Russian tech firm Yandex is seeking to change how the internet delivers and creates content by expanding its artificial intelligence-powered content recommendation platform Zen to offer anyone the chance to publish new content.
Zen, launched a year ago, was initially a new feature that sits on the Yandex search engine's home page. The idea is that since huge numbers of people access the main page to perform searches, instead of having a blank browser window with a search field in the middle of it, like Google, those eyeballs might be likely to click on content recommended beneath the search engine.
To that end, Yandex set out to build a content recommendation service that uses all the information it knows about each user from their searches to suggest articles and videos that they might like.
Zen aggregates content from all the well-known publications and content providers in both Russia and the rest of the world, from major broadcasters to tech sites and niche websites and blogs, and then a whole range of machine learning technologies takes over.
Artificial intelligence is used to scan articles to understand topics, and then those topics are cross-referenced against the profiles of user preferences that have been gathered from analysing search queries. The result is tailored content recommendations that users are more likely to be interested in, and Yandex says this strategy is working.
The firm says that a year after launch, the Zen function is used by 6 million active users daily for an average of 20 minutes, available in over 100 countries, in more than 50 languages. In the UK, there are currently over 25,000 users making use of the service on their devices.
Making it easier to publish content and build an online presence
The advent of social media, blogging platforms and video sharing platforms has made it possible for absolutely anyone to become "someone", if the content they produce is of value to someone else.

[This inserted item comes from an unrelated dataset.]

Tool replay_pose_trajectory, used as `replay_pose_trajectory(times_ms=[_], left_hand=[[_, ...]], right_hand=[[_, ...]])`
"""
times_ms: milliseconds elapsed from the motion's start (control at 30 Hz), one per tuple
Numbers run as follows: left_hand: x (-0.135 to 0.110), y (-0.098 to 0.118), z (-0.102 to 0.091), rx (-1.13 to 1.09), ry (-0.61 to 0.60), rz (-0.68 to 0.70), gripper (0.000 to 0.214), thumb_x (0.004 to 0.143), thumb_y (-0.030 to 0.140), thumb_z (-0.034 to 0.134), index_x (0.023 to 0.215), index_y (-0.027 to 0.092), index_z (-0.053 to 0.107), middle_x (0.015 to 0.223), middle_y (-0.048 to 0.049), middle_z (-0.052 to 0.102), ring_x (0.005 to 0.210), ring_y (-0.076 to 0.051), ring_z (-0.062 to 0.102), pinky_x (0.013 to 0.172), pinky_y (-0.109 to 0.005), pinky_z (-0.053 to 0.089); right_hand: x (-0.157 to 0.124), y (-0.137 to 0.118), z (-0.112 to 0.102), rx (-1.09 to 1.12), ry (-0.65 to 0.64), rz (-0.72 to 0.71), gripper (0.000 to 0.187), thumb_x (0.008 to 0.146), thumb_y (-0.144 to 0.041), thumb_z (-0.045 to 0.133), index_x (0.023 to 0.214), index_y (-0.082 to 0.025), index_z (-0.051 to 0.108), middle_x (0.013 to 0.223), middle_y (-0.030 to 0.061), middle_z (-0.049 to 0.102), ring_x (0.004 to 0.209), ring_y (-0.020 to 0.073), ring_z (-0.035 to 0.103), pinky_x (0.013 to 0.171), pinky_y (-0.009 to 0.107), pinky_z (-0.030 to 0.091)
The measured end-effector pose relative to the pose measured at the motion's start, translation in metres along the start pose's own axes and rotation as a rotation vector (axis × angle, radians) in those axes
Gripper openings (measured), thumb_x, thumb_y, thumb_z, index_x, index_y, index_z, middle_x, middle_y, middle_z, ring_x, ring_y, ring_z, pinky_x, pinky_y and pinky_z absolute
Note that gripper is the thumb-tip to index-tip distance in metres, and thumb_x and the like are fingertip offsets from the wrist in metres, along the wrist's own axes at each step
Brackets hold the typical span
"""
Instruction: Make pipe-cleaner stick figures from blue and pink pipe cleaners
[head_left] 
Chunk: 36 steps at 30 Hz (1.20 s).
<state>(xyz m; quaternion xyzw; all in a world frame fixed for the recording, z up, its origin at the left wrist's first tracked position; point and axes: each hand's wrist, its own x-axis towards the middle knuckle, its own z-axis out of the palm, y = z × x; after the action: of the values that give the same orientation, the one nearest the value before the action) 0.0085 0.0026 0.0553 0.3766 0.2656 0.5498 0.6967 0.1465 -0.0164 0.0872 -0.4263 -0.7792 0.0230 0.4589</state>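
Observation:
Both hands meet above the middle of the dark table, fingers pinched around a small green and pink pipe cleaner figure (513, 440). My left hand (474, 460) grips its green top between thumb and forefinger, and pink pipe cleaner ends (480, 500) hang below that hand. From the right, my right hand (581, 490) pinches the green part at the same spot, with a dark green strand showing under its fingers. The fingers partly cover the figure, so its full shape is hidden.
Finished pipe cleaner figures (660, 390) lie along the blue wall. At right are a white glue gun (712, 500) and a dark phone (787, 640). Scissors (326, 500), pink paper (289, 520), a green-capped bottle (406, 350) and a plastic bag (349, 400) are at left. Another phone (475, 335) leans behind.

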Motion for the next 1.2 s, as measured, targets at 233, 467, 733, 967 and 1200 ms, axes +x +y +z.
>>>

However it takes time to build an audience, and bloggers and vloggers have to rely on their platform to promote them, as well as word of mouth, in order to make sure they generate enough page views to gain revenue from ads.
But what if you could guarantee an audience of eyeballs that would see your content, and you could make sure that you only showed the content to people who might like to read it?

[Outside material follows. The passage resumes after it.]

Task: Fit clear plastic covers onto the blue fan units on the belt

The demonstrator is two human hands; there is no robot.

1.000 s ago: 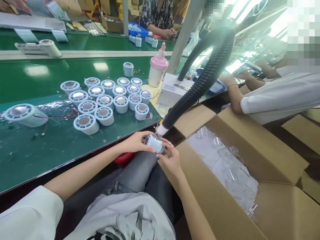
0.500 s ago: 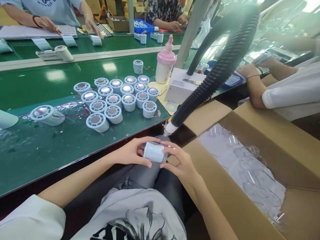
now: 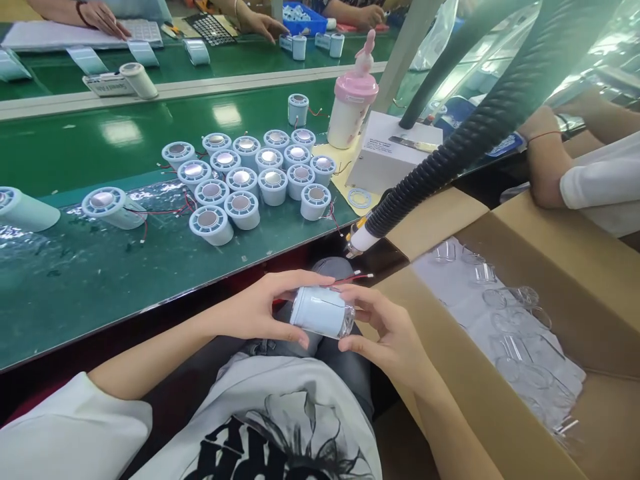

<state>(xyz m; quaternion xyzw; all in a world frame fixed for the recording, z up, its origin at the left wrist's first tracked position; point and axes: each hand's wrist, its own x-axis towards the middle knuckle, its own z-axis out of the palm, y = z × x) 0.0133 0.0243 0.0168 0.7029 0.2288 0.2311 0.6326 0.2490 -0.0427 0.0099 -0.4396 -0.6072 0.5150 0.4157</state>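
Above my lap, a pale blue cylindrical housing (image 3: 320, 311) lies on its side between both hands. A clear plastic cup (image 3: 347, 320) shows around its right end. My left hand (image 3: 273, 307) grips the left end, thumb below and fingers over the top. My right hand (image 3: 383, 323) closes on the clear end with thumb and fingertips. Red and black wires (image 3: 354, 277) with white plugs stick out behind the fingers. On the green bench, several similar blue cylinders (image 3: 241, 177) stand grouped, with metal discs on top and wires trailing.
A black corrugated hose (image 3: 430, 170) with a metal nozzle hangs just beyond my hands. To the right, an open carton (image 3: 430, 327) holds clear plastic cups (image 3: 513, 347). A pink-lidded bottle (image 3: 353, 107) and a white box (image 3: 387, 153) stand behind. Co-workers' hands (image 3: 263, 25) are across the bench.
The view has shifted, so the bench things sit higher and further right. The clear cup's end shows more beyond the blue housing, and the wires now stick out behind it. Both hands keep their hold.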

Now that Yandex has a strong base of active users, it wants to step it up by letting anyone create and publish content directly to the service, and also help them to monetise their content with its targeted advertising product, which also uses artificial intelligence to make sure that users only see ads that are relevant to them.
"Zen drives far more traffic than any social network in Russia. Since we know your search history, we sort of know the 'real you'. It's the biggest competitive difference. On social media, you might have different faces on different networks," Yandex's chief technology officer Mikhail Parakhin tells IBTimes UK.

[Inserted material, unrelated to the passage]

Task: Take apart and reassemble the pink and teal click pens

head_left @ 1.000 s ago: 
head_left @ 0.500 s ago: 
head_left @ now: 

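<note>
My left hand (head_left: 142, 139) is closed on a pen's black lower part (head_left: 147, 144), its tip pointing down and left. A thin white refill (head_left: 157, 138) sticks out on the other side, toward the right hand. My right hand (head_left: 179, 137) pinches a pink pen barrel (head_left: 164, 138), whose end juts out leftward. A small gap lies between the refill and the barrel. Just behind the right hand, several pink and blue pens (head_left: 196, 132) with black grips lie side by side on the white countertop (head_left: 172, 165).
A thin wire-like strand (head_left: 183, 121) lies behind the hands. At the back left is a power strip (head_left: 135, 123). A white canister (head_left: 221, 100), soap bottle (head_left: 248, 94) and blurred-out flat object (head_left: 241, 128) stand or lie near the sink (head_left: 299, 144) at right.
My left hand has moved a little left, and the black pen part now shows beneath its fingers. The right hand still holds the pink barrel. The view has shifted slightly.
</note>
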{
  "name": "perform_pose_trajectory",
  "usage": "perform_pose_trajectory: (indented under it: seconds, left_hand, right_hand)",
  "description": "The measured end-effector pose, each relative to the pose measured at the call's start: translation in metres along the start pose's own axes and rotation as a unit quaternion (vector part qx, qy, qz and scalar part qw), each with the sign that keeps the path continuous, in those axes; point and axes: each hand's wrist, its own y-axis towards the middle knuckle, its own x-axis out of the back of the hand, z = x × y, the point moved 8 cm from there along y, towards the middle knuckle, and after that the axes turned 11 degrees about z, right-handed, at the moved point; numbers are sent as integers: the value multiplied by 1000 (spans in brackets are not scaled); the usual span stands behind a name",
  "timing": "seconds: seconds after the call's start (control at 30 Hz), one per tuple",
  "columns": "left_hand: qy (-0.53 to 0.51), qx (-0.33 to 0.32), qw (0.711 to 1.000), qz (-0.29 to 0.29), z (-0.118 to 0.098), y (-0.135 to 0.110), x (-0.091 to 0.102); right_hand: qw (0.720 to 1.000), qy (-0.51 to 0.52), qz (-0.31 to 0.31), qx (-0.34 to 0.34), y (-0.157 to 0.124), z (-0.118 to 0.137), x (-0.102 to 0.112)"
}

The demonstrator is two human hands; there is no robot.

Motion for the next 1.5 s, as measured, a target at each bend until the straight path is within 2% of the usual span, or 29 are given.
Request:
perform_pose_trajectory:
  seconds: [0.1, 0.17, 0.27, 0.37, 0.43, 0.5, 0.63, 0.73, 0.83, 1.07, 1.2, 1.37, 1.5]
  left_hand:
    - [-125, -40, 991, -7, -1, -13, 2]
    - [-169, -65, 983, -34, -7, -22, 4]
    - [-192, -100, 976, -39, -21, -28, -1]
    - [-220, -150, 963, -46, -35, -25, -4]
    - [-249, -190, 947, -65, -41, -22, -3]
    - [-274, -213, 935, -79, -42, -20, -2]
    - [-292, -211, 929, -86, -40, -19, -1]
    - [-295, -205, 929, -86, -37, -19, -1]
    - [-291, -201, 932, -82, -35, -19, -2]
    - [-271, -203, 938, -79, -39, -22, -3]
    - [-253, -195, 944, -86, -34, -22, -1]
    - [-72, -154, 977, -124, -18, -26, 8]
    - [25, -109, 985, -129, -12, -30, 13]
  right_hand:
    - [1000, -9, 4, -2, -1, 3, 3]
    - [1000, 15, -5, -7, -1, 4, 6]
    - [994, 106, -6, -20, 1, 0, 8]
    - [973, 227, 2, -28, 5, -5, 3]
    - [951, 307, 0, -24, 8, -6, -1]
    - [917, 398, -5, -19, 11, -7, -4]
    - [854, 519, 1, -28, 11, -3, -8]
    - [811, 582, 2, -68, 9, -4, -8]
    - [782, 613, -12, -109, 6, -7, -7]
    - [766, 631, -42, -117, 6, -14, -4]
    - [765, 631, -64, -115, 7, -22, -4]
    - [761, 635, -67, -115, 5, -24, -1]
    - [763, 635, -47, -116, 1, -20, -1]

"You go to Facebook [because] you are friends with people but not because you are interested in the same thing. I have friends who are ashamed to admit they like Battlestar Galactica, but we know you like it, so in recommendations we can give you the results you like."
Using pre-loaded launchers to garner users
But can Yandex succeed in the content aggregation game where so many are struggling, even the likes of Facebook whose Trending Topics tool has seen a lack of impact and click-through rates plummet.
"We're providing every publisher or individual journalist or blogger an opportunity to find an audience. We think this may revolutionise the publishing business because journalists don't have to work for a big publishing house. With bloggers, they don't have to invest resources into finding their own audience. We give them a distribution channel for the content they create," explains Yandex's vice president for business development Artem Fokin.
"Yandex's plan is to get people to use the browser to look at recommendations, gain a critical mass of users in that country and then offer the publishing platform. And we gain critical mass by partnering with device manufacturers to get our launcher preloaded on the device."
Yandex says it now has over 15 contracts with multiple partners to get its launchers onto as many Android devices as possible. It is not interested in gaining users on iPhones for now.
Will this work, when others have failed?
Third-party launchers aren't beloved by Western consumers – in many cases they are referred to as "bloatware" that users seek to remove from their phones, so what makes Yandex so sure that people will use their launcher, when Facebook's massively hyped launcher failed to make any impact?
"German company Upday – their solution is on the Samsung smartphone user interface, they work with European publishers, they monetise it with mobile ads," says Dmitry Timko, head of the Yandex Zen and Launcher products.
"In China, they use Toutiao. It is an app, a content discovery product. It is also quite similar to Yandex Zen. You can find different content, videos, images – it is very popular in China. It has something like 90 million daily active users, more than 10 times what Zen has. It also uses artificial intelligence and we see that it works.
"They also have a publishing platform, solution for traditional media and bloggers. They are extremely successful in that. It works for them, so it will likely work for us too."